Knutsson Hans, Westin Carl-Fredrik
Med Image Comput Comput Assist Interv. 2014;17(Pt 3):217-24. doi: 10.1007/978-3-319-10443-0_28.
We present a novel approach to determine a local q-space metric that is optimal from an information theoreticperspective with respect to the expected signal statistics. It should be noted that the approach does not attempt to optimize the quality of a pre-defined mathematical representation, the estimator. In contrast, our suggestion aims at obtaining the maximum amount of information without enforcing a particular feature representation. Results for three significantly different average propagator distributions are presented. The results show that the optimal q-space metric has a strong dependence on the assumed distribution in the targeted tissue. In many practical cases educated guesses can be made regarding the average propagator distribution present. In such cases the presented analysis can produce a metric that is optimal with respect to this distribution. The metric will be different at different q-space locations and is defined by the amount of additional information that is obtained when adding a second sample at a given offset from a first sample. The intention is to use the obtained metric as a guide for the generation of specific efficient q-space sample distributions for the targeted tissue.

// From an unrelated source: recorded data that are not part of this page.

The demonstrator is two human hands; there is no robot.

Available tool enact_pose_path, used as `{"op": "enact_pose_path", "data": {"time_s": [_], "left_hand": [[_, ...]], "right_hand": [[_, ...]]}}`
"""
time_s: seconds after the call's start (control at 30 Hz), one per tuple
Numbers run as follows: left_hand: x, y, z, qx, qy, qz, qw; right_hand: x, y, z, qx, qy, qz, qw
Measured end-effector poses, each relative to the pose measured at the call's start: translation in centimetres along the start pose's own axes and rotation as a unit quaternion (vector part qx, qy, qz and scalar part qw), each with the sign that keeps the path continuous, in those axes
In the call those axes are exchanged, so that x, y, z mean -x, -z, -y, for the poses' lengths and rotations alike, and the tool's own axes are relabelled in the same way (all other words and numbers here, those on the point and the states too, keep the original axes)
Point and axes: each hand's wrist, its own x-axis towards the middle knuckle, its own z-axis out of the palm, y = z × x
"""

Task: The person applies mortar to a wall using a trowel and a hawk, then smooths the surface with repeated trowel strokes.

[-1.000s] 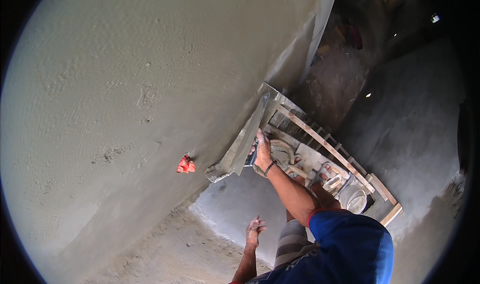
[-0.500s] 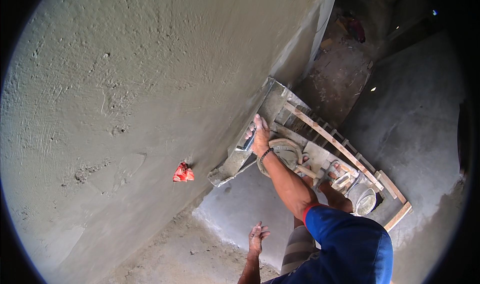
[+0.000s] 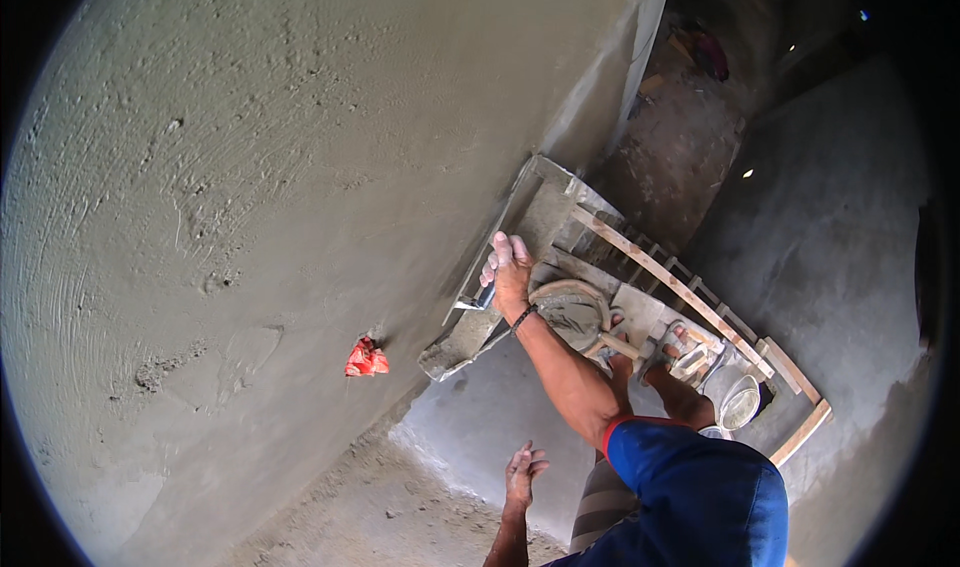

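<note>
My right hand (image 3: 508,275) is closed on the handle of a long, flat metal trowel (image 3: 468,302), held close beside the plastered wall (image 3: 250,167) over a mortar-coated board (image 3: 446,355). Just right of and below this hand sits a round container of grey mortar (image 3: 568,322) with a thick, pale rim. My left hand (image 3: 521,474) hangs low over the floor, holding nothing, its fingers loosely bent and apart. A crumpled red piece of material (image 3: 366,358) sticks out from the wall.
My sandalled feet (image 3: 680,339) stand on a narrow platform edged by wooden strips (image 3: 675,287). A white bucket (image 3: 738,404) stands at its right end. A dim lower area (image 3: 680,137) lies beyond. A grey concrete surface (image 3: 830,227) rises at the right; a rough floor (image 3: 350,497) lies below.
My right hand and the trowel have moved up and to the left, the blade shifting along beside the wall. My left hand has moved slightly right. The view has shifted a little.
</note>
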Motion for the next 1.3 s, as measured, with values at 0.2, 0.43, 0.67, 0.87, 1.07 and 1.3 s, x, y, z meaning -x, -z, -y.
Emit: {"op": "enact_pose_path", "data": {"time_s": [0.2, 0.43, 0.67, 0.87, 1.07, 1.3], "left_hand": [[-0.7, -0.2, -0.3, -0.025, 0.0, 0.008, 1.0], [-1.3, -0.6, -1.1, -0.021, -0.015, 0.019, 0.999], [-1.9, -1.0, -0.3, -0.02, -0.005, 0.017, 1.0], [-1.1, -1.3, -0.4, -0.02, 0.01, 0.001, 1.0], [-1.3, -1.6, -0.8, -0.016, -0.01, 0.016, 1.0], [-1.3, -3.2, -0.8, -0.015, -0.026, 0.024, 0.999]], "right_hand": [[5.0, -3.6, 2.9, 0.077, 0.121, 0.091, 0.985], [5.7, 2.1, 2.8, -0.097, 0.008, 0.065, 0.993], [0.0, 4.8, -1.8, -0.135, -0.117, 0.028, 0.983], [0.8, 1.4, -1.5, -0.113, -0.088, 0.022, 0.989], [1.4, -0.5, 0.8, -0.067, -0.05, 0.038, 0.996], [7.2, -7.5, 7.6, 0.031, 0.044, 0.054, 0.997]]}}
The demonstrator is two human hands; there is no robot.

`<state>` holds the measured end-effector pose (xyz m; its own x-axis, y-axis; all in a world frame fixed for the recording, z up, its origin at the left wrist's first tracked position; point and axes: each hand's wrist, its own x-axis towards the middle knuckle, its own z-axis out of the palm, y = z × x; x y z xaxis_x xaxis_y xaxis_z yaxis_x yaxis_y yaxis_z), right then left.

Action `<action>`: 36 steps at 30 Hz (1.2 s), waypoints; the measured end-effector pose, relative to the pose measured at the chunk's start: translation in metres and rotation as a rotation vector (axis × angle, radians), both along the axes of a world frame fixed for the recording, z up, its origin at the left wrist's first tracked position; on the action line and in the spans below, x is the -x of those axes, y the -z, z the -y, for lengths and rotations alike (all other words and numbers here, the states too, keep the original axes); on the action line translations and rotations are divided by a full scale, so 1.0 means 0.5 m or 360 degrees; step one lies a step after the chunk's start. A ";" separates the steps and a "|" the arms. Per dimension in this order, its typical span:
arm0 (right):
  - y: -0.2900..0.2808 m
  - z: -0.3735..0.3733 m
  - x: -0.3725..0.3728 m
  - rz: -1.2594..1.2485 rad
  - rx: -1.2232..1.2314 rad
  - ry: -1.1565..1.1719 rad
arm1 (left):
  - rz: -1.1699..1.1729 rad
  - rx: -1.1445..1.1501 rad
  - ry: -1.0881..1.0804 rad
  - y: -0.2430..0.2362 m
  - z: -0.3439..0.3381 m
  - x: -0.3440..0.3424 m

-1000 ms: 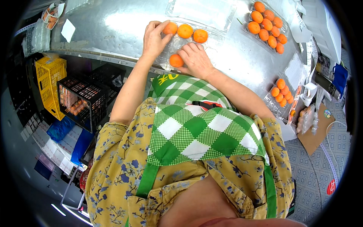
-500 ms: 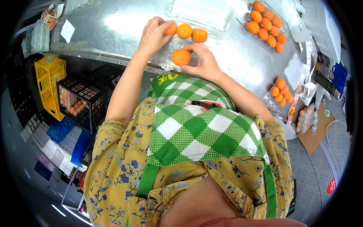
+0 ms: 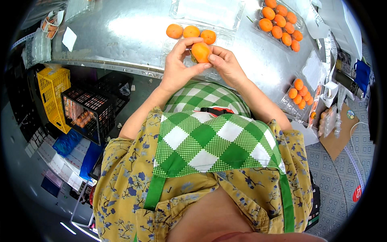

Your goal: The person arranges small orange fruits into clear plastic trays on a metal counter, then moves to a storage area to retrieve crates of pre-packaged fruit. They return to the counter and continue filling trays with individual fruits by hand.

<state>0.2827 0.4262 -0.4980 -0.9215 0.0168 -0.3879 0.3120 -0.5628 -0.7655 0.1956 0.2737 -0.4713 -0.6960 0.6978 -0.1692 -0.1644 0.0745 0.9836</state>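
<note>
My left hand [image 3: 178, 64] and my right hand [image 3: 225, 66] are both closed on one orange fruit [image 3: 200, 51], with fingertips round it at the near edge of the steel table. Just beyond them a clear plastic tray [image 3: 223, 44] holds a row of three oranges [image 3: 191, 31], partly behind my fingers. Its clear lid [image 3: 207, 12] lies open toward the back. The part of the tray under my hands is mostly hidden.
Full clear trays of oranges [image 3: 277, 20] [image 3: 301, 97] stand to the right, with strips and papers along that edge. A white card [image 3: 68, 38] and stacked trays [image 3: 37, 52] lie left. Below are yellow [image 3: 54, 97] and black [image 3: 88, 113] crates.
My right hand has lifted the near orange out of the tray. My left hand has left the row and moved down and right onto that same orange.
</note>
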 end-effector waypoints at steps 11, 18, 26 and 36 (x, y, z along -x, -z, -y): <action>0.000 -0.055 0.006 -0.0165 -0.0811 0.0076 | 0.1002 -0.0509 -0.0122 0.009 0.004 -0.015; -0.056 -0.033 0.019 -0.0593 -0.0866 -0.0151 | 0.1178 -0.0299 -0.0148 0.006 -0.002 -0.023; -0.037 -0.057 0.005 -0.0513 -0.1038 -0.0253 | 0.1001 -0.0127 -0.0021 -0.007 -0.017 -0.031; -0.061 -0.053 -0.022 -0.0443 -0.0744 -0.0176 | 0.2065 -0.0379 0.0299 0.021 -0.034 -0.030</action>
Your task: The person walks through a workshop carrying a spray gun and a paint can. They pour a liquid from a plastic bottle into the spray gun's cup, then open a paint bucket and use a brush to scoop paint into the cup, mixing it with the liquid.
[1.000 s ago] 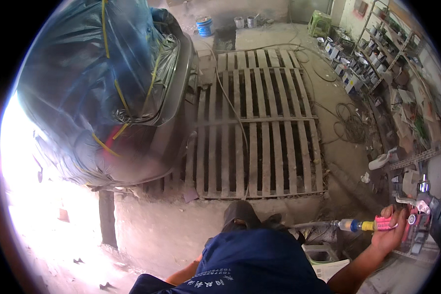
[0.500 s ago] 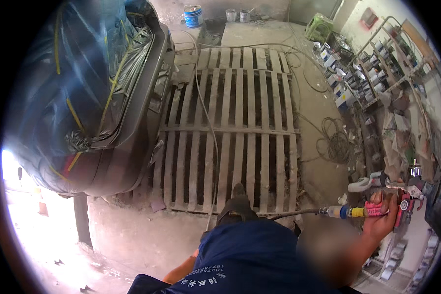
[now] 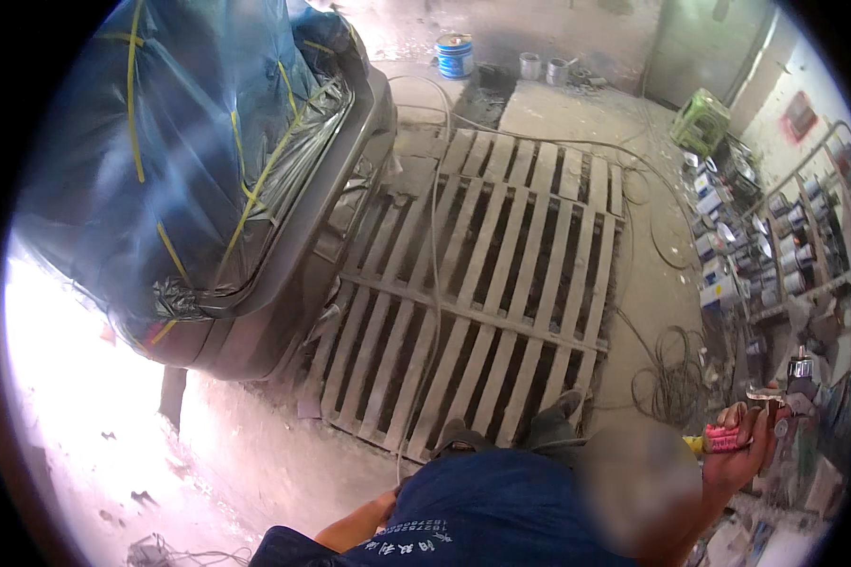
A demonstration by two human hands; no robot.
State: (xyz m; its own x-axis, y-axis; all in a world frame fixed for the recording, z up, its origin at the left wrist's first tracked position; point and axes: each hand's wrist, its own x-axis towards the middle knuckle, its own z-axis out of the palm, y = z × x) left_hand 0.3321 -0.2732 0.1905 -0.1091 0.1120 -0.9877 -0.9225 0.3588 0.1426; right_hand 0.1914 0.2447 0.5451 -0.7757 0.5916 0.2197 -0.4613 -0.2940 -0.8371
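Note:
At the right side, my right hand (image 3: 745, 452) is closed around the red-pink handle of a spray gun (image 3: 725, 438). The gun's metal top points up toward the shelf, and a yellow hose coupling (image 3: 694, 444) joins the lower end of its handle. My left hand (image 3: 390, 503) hangs low beside my waist, its fingers mostly hidden by my dark blue shirt. Close to it runs a thin air hose (image 3: 435, 283); I cannot tell whether the hand grips it. A car (image 3: 284, 274), masked with blue film (image 3: 208, 113) and yellow tape, stands at the left.
My feet are on a slatted wooden pallet (image 3: 463, 312). A shelf rack (image 3: 804, 302) with several cans lines the right wall. Coiled hose (image 3: 669, 378) lies on the floor near it. Toward the back are a blue-and-white bucket (image 3: 455, 59) and a green stool (image 3: 700, 123).
My view has turned, so the car and pallet appear rotated and shifted right. My right foot has come into view on the pallet. The spray gun stays in my right hand, now lower in the picture.

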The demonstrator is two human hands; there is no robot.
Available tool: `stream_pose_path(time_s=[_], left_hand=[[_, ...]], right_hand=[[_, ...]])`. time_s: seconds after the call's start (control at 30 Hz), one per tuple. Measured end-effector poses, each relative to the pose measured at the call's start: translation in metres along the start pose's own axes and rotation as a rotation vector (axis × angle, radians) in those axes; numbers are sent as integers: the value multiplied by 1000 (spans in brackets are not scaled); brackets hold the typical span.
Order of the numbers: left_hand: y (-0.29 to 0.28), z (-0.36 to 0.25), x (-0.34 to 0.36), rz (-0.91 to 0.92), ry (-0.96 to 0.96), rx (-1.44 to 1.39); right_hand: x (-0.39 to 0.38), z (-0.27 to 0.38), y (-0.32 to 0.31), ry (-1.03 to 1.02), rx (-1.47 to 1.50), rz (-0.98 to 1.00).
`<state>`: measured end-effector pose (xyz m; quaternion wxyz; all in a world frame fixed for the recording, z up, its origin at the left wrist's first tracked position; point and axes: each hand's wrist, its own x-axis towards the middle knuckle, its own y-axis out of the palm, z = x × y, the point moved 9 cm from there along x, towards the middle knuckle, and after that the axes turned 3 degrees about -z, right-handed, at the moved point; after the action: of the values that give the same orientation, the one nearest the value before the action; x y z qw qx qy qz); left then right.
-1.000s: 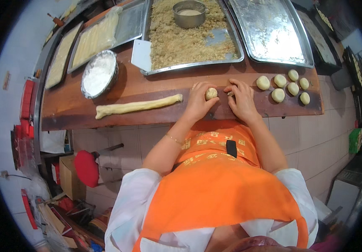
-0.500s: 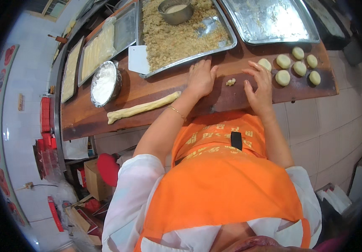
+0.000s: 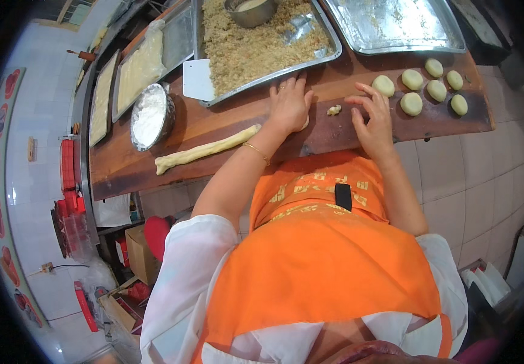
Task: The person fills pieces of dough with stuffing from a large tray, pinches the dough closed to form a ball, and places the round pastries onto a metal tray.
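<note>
My left hand (image 3: 289, 108) lies palm down on the wooden board, fingers stretched toward the filling tray, over a pale piece of dough (image 3: 304, 123) that barely shows at its thumb side. My right hand (image 3: 371, 121) is open, fingers raised and loosely curved, just right of a small irregular dough scrap (image 3: 333, 110). Several flattened dough rounds (image 3: 412, 104) sit beyond it at the right. A long dough rope (image 3: 207, 148) lies left of my left wrist.
A bowl of flour (image 3: 151, 118) stands at the left beside trays of pale dough (image 3: 134, 79). A metal tray of crumbly filling (image 3: 262, 57), with a white scraper (image 3: 196, 80) and round tin (image 3: 250, 13), lies behind my hands. A metal tray (image 3: 395, 27) is at back right.
My left hand has moved from around a dough ball to flat over it, fingers reaching forward. My right hand has lifted and opened, exposing the small scrap. The camera view has shifted.
</note>
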<state>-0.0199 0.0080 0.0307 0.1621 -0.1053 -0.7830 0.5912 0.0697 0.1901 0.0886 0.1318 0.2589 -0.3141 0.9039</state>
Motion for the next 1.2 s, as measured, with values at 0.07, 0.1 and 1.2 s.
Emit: stream_pose_path(time_s=[0.07,0.1,1.2], left_hand=[[1,1,2,19,-4,6],[3,2,3,32,-2,8],[-28,-25,-78,12,-277,-1533]], right_hand=[[4,10,-4,-17,0,-7],[4,15,-7,-21,-3,-13],[-42,-99,-142,300,-567,-353]])
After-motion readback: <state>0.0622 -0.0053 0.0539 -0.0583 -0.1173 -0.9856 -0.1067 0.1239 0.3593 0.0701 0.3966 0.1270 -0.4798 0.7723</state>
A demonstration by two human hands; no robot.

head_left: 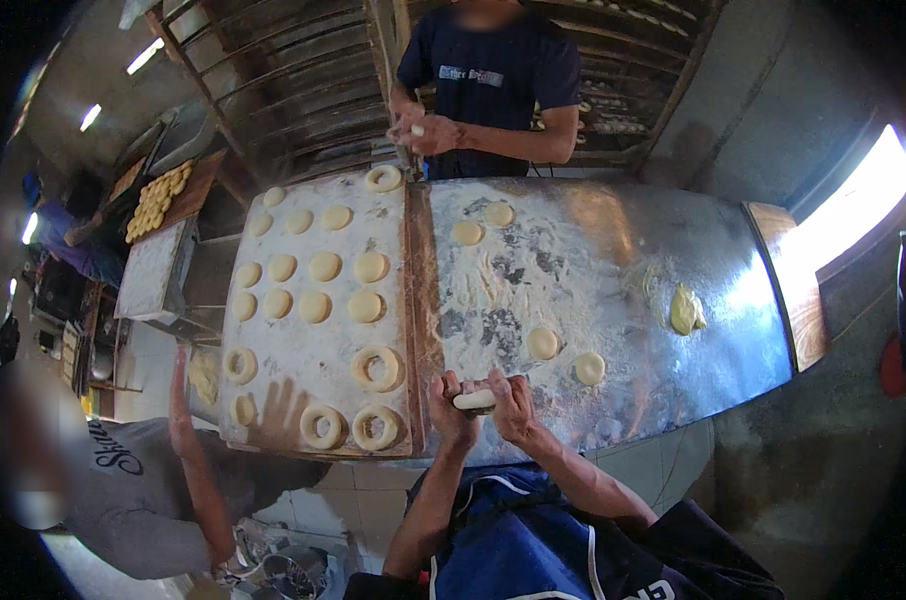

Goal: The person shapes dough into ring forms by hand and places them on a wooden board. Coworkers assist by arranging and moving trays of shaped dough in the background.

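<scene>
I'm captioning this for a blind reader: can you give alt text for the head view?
Seen from above, the person's left hand and right hand hold a piece of dough over a floured metal table. A floured wooden board on the left carries dough rounds and rings, and a person in a dark shirt stands across the table.

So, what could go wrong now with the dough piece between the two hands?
The dough piece, held by the left hand and right hand, hangs near the edge of the floured metal table; if stretched unevenly it might tear or drop. The wooden tray is crowded, so placing it could squash a dough ring.
</scene>
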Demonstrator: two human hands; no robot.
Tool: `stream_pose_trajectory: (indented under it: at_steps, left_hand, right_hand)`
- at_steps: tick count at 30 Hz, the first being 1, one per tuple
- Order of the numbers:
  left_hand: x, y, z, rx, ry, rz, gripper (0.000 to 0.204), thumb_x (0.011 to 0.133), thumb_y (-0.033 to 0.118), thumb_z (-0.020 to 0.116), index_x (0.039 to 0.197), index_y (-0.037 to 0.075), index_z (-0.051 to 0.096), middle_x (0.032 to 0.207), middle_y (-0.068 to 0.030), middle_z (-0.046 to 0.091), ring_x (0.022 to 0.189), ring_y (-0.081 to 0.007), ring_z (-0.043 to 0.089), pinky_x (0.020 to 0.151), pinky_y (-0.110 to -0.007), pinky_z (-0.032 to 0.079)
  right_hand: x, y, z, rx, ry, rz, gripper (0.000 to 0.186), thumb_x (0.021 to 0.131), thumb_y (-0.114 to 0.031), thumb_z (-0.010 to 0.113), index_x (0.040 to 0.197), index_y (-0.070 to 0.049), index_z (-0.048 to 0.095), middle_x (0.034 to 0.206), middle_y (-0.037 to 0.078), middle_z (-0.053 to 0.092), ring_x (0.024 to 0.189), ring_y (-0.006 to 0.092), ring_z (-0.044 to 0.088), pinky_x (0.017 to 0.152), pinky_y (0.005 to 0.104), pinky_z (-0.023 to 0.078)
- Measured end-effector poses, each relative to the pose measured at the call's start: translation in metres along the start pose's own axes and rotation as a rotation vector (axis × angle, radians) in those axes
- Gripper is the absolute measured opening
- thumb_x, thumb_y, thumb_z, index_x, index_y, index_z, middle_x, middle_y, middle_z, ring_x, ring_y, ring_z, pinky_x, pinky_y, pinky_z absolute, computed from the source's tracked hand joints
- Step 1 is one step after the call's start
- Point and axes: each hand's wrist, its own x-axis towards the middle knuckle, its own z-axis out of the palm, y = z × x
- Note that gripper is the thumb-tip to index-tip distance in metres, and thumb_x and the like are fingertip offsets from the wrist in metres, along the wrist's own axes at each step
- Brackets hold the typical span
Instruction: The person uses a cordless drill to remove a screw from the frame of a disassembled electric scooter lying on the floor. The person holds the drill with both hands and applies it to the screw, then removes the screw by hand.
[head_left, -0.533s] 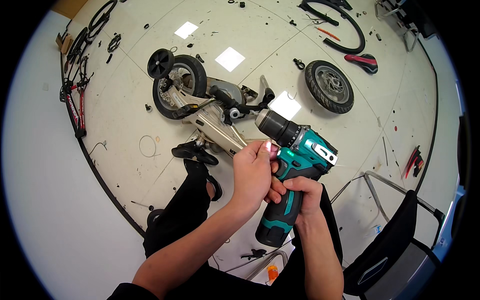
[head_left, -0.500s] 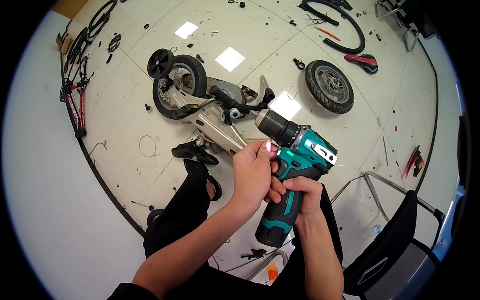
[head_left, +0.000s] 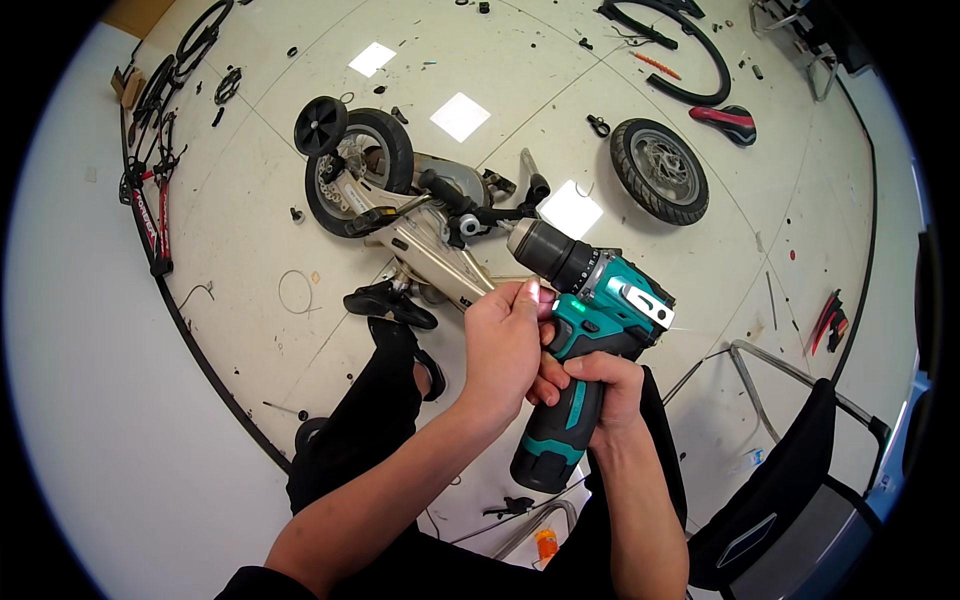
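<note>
A teal and black cordless drill [head_left: 570,262] is held in front of me, its chuck angled up and left. My right hand [head_left: 615,392] is wrapped around the drill's grip, thumb across the back of the handle. Right at the drill's front, below the chuck, the thumb and fingers of my left hand [head_left: 503,345] are pinched together in the glow of its lamp. What those fingers hold, if anything, is hidden. Beyond both hands a small beige bike frame [head_left: 437,258] lies on its side, with a wheel [head_left: 396,150] and a black training wheel [head_left: 321,127] attached.
A loose wheel [head_left: 658,172] and a red-black saddle [head_left: 728,125] lie on the floor [head_left: 250,340] to the right. Further off is a black tyre [head_left: 722,65]. Bicycle parts, including a red frame [head_left: 163,215], line the left wall. A black chair [head_left: 780,490] stands at the lower right.
</note>
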Motion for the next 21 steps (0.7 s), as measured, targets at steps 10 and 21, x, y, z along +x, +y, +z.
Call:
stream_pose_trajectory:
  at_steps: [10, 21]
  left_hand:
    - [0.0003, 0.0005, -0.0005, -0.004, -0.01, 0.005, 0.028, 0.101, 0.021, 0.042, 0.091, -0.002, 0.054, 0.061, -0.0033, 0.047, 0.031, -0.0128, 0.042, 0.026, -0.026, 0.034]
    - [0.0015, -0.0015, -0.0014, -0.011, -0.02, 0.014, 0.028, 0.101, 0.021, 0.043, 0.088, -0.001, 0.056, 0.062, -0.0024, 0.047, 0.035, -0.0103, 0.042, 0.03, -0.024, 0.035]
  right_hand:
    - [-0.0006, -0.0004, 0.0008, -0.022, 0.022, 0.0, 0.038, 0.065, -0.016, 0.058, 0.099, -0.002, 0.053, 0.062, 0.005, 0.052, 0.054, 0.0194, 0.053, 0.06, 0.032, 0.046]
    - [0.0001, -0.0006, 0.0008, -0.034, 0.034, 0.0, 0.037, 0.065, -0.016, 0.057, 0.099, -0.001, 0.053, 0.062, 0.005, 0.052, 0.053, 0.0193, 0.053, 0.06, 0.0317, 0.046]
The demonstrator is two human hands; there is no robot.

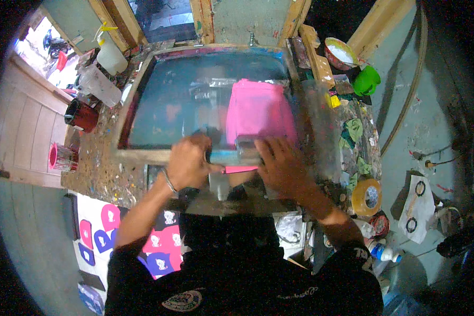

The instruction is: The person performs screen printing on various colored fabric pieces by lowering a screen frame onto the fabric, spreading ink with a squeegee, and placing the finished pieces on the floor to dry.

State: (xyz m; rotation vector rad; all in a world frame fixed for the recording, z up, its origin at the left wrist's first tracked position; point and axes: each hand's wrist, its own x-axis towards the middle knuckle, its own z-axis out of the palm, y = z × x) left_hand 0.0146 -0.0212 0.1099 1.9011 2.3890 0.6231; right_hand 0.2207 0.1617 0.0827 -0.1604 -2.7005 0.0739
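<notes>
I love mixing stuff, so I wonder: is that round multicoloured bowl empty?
Not empty: white stuff shows inside the bowl; I can't tell how full.

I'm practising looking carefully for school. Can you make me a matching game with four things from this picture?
1. Rectangular wooden-framed screen
2. Round yellowish tape roll
3. Whitish plastic bottle at the back left
4. Bright green plastic container

A. Beside the round red-and-yellow bowl
B. By the left hand and right hand
C. Ring-shaped, with a hole in it
D. Topped with yellow

Pairs: 1-B, 2-C, 3-D, 4-A
</notes>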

我们提出了一种新颖的方法来确定局部q空间度量,该度量从信息论角度来看,相对于预期信号统计量是最优的。应当指出的是,该方法并非试图优化预定义数学表示(即估计器)的质量。相反,我们的建议旨在在不强制特定特征表示的情况下获取最大信息量。文中给出了三种显著不同的平均传播子分布的结果。结果表明,最优q空间度量强烈依赖于目标组织中假定的分布。在许多实际情况下,可以对存在的平均传播子分布进行有根据的猜测。在这种情况下,所提出的分析可以产生相对于该分布而言最优的度量。该度量在不同的q空间位置会有所不同,并且由在距第一个样本给定偏移处添加第二个样本时所获得的额外信息量来定义。目的是将获得的度量用作生成目标组织特定有效q空间样本分布的指导。